-- Opening Marker --
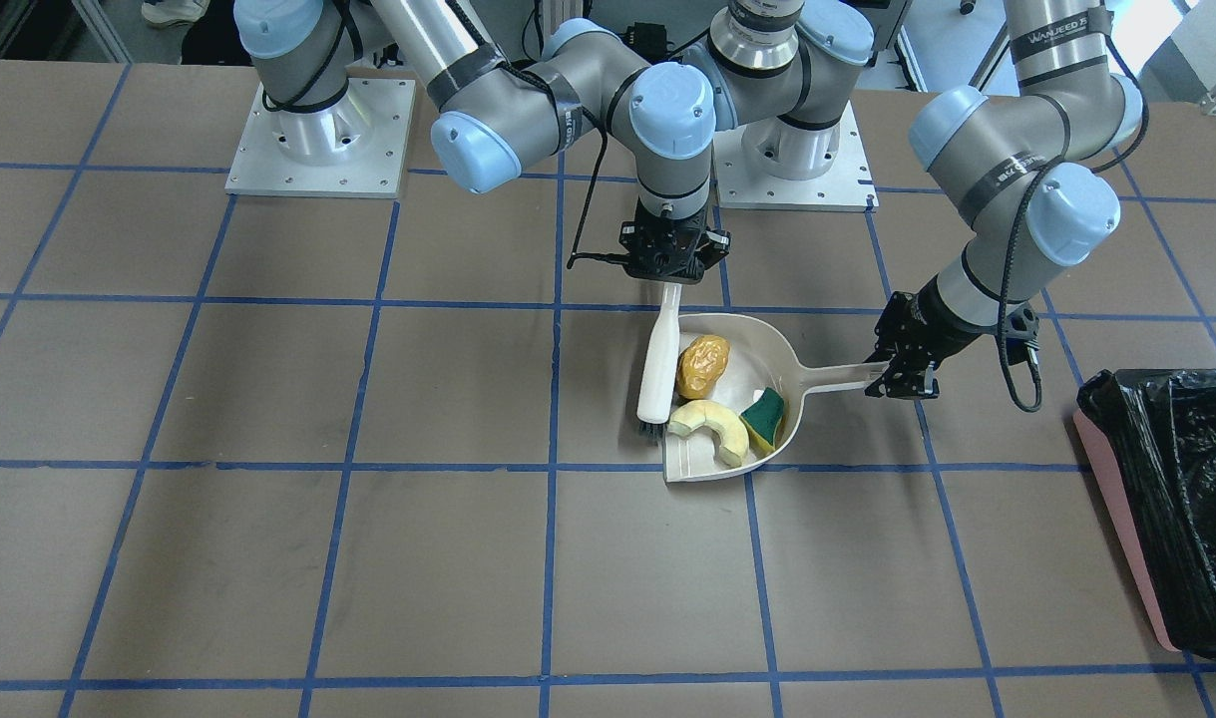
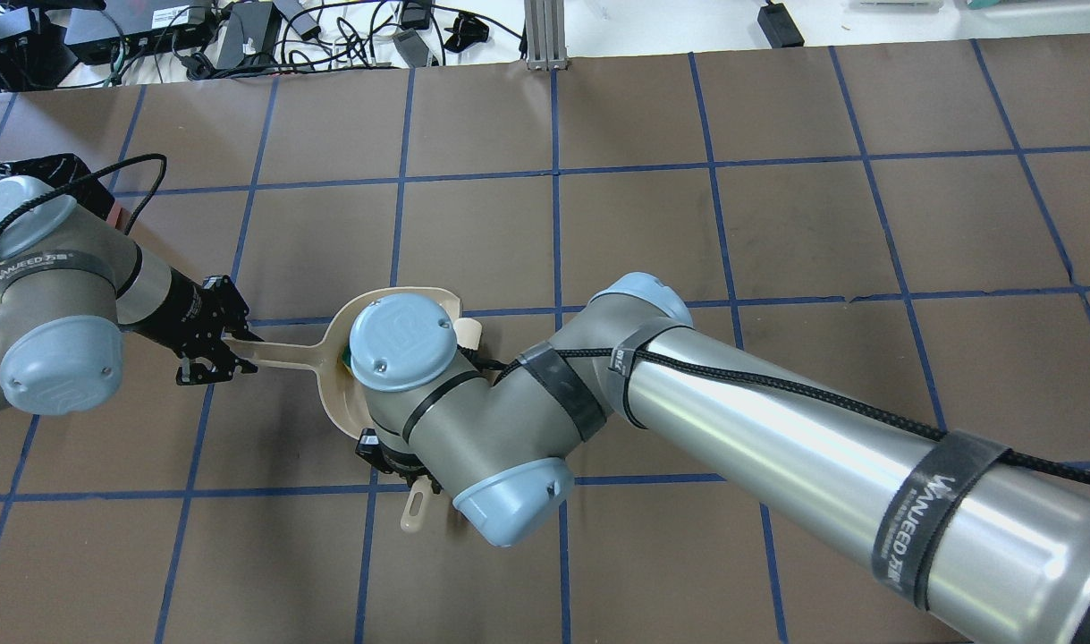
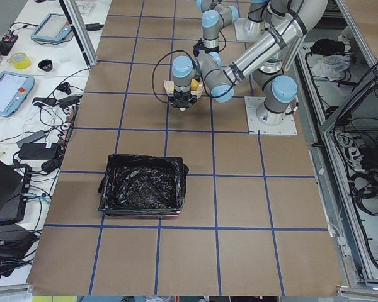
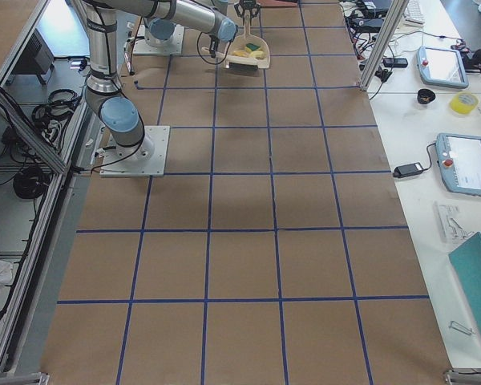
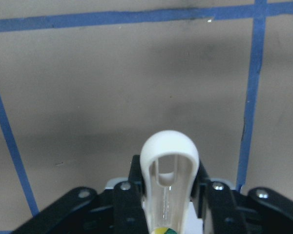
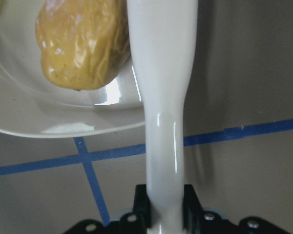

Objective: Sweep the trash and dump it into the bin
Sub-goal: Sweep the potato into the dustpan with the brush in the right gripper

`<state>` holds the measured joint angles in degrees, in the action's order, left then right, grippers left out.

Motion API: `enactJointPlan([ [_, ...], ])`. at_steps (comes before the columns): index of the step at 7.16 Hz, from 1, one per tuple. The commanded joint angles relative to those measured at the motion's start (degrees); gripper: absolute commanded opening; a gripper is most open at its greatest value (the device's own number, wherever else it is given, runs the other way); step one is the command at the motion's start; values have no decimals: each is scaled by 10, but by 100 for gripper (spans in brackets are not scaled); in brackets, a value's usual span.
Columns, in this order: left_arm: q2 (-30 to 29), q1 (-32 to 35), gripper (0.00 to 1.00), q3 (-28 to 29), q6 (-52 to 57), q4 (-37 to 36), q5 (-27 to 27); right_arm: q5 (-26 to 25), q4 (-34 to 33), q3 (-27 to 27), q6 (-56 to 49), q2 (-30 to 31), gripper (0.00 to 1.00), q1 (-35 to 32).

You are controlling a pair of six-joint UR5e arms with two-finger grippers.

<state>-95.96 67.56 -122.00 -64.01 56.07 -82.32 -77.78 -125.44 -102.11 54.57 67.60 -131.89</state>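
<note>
Trash sits in the dustpan; the bin stands well apart at the robot's left end.

The table [image 1: 268, 399] is brown with a blue tape grid. The pink bin [image 1: 1116, 499], lined with a black bag [image 1: 1186, 469], holds no trash visible in these views. The beige dustpan [image 1: 752, 349] rests on the table, and the left tool [image 1: 882, 379] is clamped on its handle. The white brush [image 1: 659, 364] lies along the pan's side with its bristles at the pan's mouth, and the right tool [image 1: 672, 274] is closed on its handle. Inside the pan are the crescent [image 1: 712, 424], the lump [image 1: 702, 365] and the sponge [image 1: 765, 419]. The crescent touches the sponge, and the lump is beside the brush.
</note>
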Motion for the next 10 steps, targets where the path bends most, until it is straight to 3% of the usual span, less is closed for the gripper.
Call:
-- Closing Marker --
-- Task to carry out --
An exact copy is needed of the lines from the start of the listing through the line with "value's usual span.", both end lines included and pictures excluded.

-- Exercise solution --
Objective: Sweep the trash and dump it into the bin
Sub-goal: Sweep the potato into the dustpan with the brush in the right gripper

`<state>` holds the measured joint angles in degrees, in the action's order, left then right, grippers left out.

Motion API: `enactJointPlan([ [_, ...], ])`. at_steps (comes before the columns): index of the step at 7.16 Hz, from 1, one per tuple. The commanded joint angles relative to those measured at the motion's start (degrees); gripper: absolute commanded opening; a gripper is most open at its greatest value (the device's own number, wherever else it is given, runs the other way); step one is the command at the motion's start; values have no decimals: each is scaled by 10, but by 100 for gripper (spans in brackets are not scaled); in brackets, a value's usual span.

With that, the output is complete.